Imagine, if you will, a king. A mighty ruler, a keen follower of Machiavelli and thus feared much more than loved and very clever indeed. Of course, being clever is only ever measured by the breadth and depth in which intelligence is defined and this king had come to live in a half-mirrored world of self-validation and greed. Seeing only his own will reflected back to him from those mortally afraid to do anything other than obey, the tapestry of his dominion began to unravel around him and even as he failed to observe it.
He had lived for so long in opulence and luxury that he barely even understood what it meant to suffer, to be poor, or to in any real sense of the words – to be human. It was not difficult for such a man to command wars upon innocents, to direct murders, brutalising and terrorising of distant peoples, to lie and deceive his own nation when he was no longer at all like them in his own mind. He had ascended, in his mind, to a higher plane quite naturally absolved of responsibility, quite unburdened of conscience or guilt.
He would quite calmly lead his own long-suffering nation through the gates of hell because their suffering was no longer his own. He had become so far abstracted from their petty squabbling over food and shelter that with a wave of his hand he would quite equally cut down the small as easily and calmly as he would crush the mighty. His world of wealth and power commanded vast armies and terrible violence upon a whim and no one dared question him lest they and their families were erased from life and all memory of existence.
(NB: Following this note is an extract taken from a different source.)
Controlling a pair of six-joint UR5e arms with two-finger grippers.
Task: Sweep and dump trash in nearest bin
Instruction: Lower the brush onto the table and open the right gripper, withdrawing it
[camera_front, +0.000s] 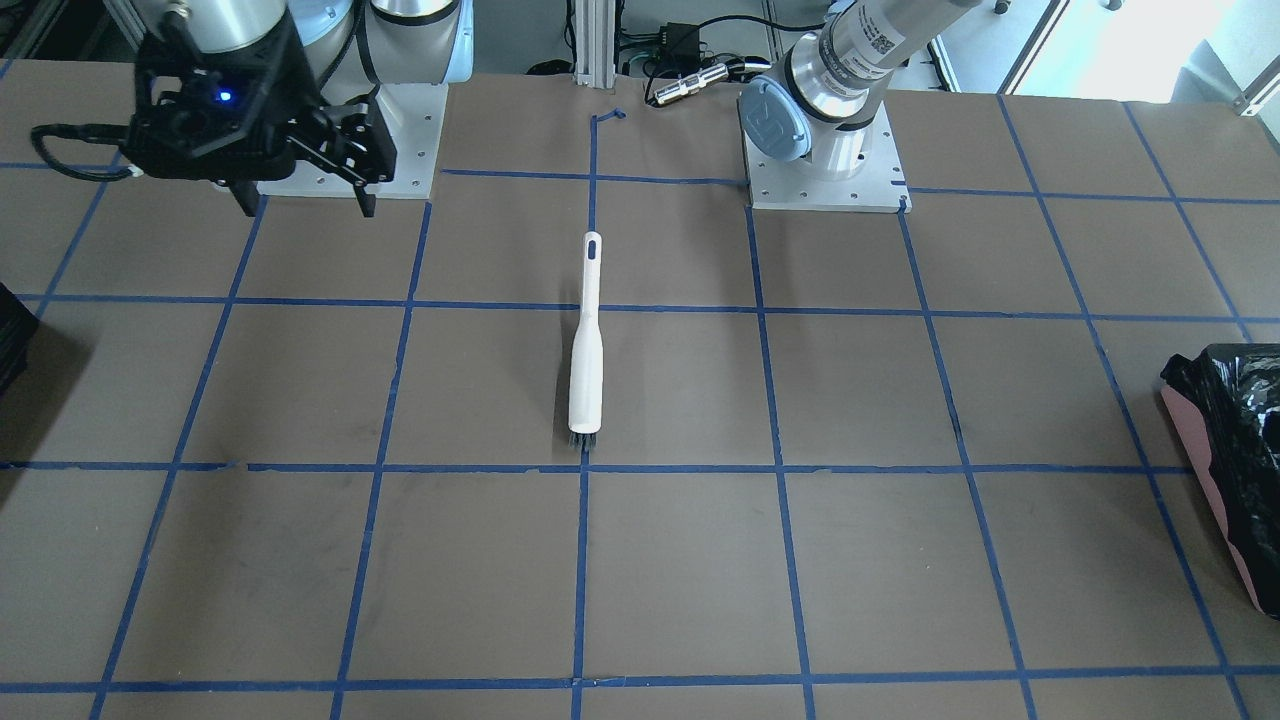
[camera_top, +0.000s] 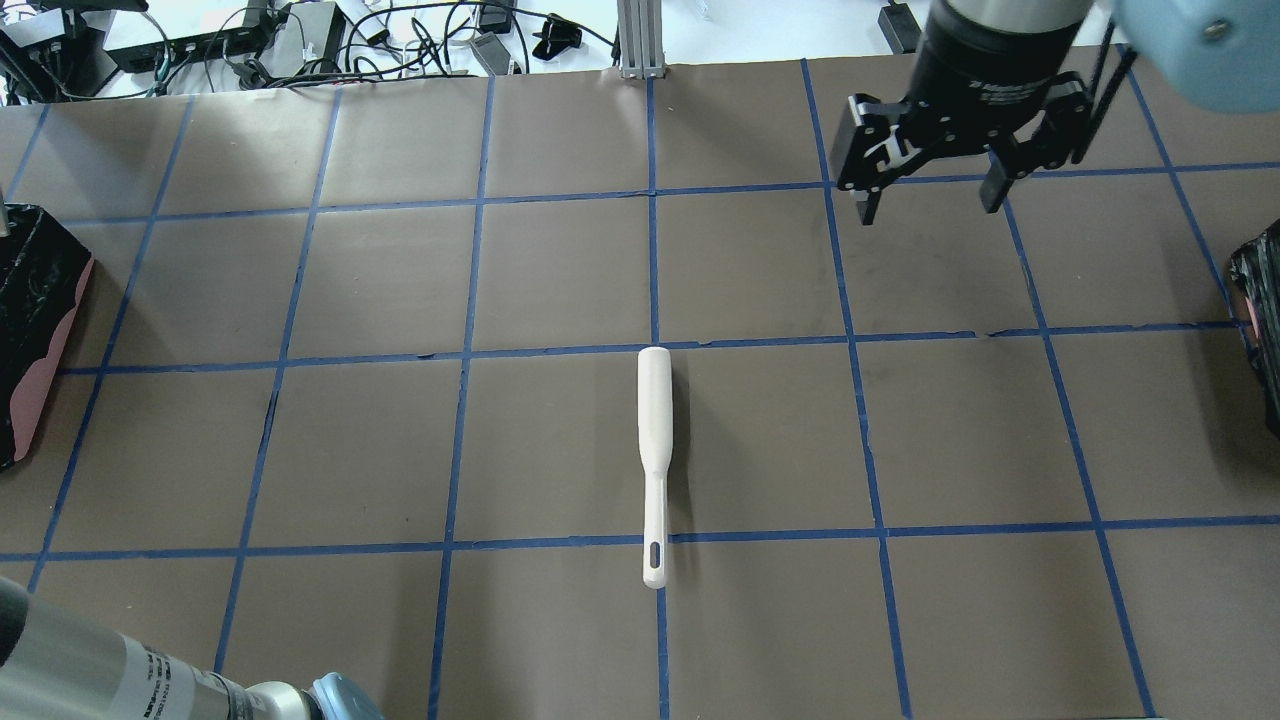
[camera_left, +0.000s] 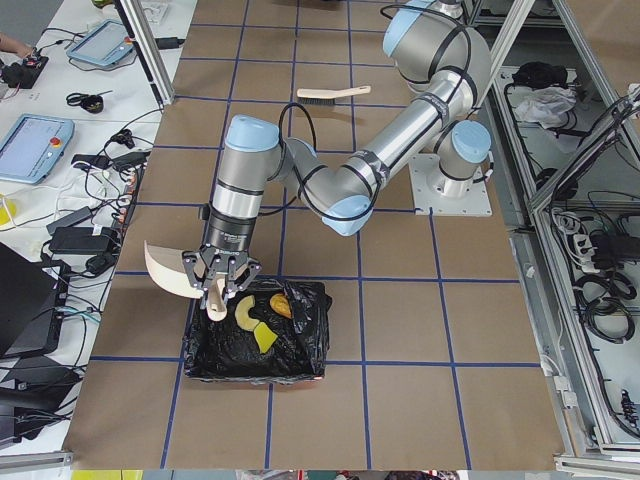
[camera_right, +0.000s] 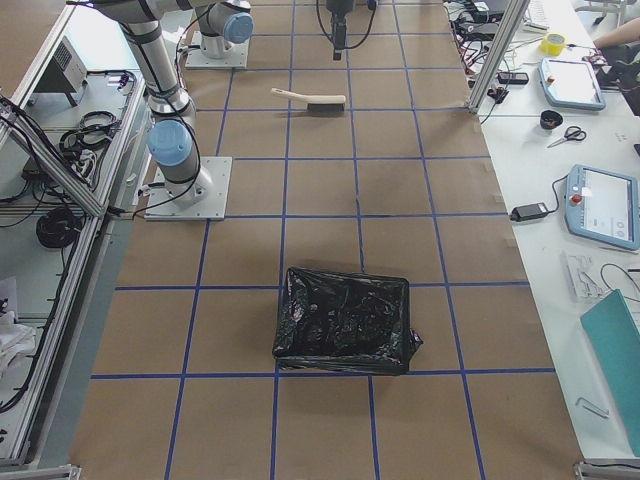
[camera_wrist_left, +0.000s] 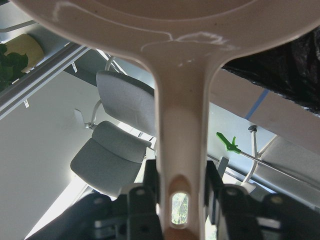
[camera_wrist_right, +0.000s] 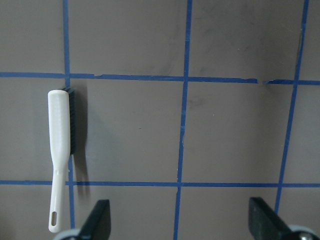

One day before meeting his gathered generals, jesters and courtiers he was leaving his chambers and preparing to address they wide eyes of his frightened people as they gazed up at him from the royal audience hall far below when, stepping across a bear rug on the floor his right foot slightly caught on the crumpled fur behind the animal’s mighty skull, and rolling his ankle, he lost his balance at the top of a long flight of marble stairs. A quirk of fate or random chance was all it took and he fells sideways off the platform he was crossing, arms reaching reflexively out as though a child in fear and for their absent mother. He fell upon his left side and in one monumental twist of historical accident there hit his head upon those magnificent marbled stairs. There was a loud crack as of wooden timbers splitting and the king lay there, awkwardly and unable to move, paralysed.
The gathered hundreds of military men, lords and ladies, ministers, merchants and bankers saw this happen and without once moving or flinching stood there for a little while in thoughtful silence. A junior officer at the front then turned and began to walk away out of the hall. A merchant and his wife then similarly turned silently away. A jester, a general, a diplomat and an unknown child also calmly turned their backs and walked away. Piece by piece and person by person, they began to quietly walk away and as though water draining from a sink, the audience hall gradually and silently emptied.
The doors to the hall were quietly closed. The king was unable to move and could only watch as these polished golden portals met to seal the chamber. Lying there incapacitated and unable to move or speak with stinging eyes unblinking staring at the opulent ceiling, he still believed himself above all others, a man elevated as though a God if only by his own seldish cruelty and hate. He knew from that moment that he would lie there alone and lonely without assistance or compassion, surrounded still by these grandiose trappings of wealth and power. Of course he was fated to be left by all those who served him, fading away into an oblivion that he was earned by years of tyrrany. Not a single person cared for him because he, even as their king, had never once cared for them. The palace doors to that great audience hall were sealed that day and were never opened again.
Coda: The King had never once considered that if you live your life as though you are separate from all others then that is almost certainly how you will also and eventually leave this world. His people knew a basic truth that was beyond even his sharp and manipulative, artfully cunning mind: if you do not care for anyone other than yourself, then no one else will ever care for you and particularly when you need it most.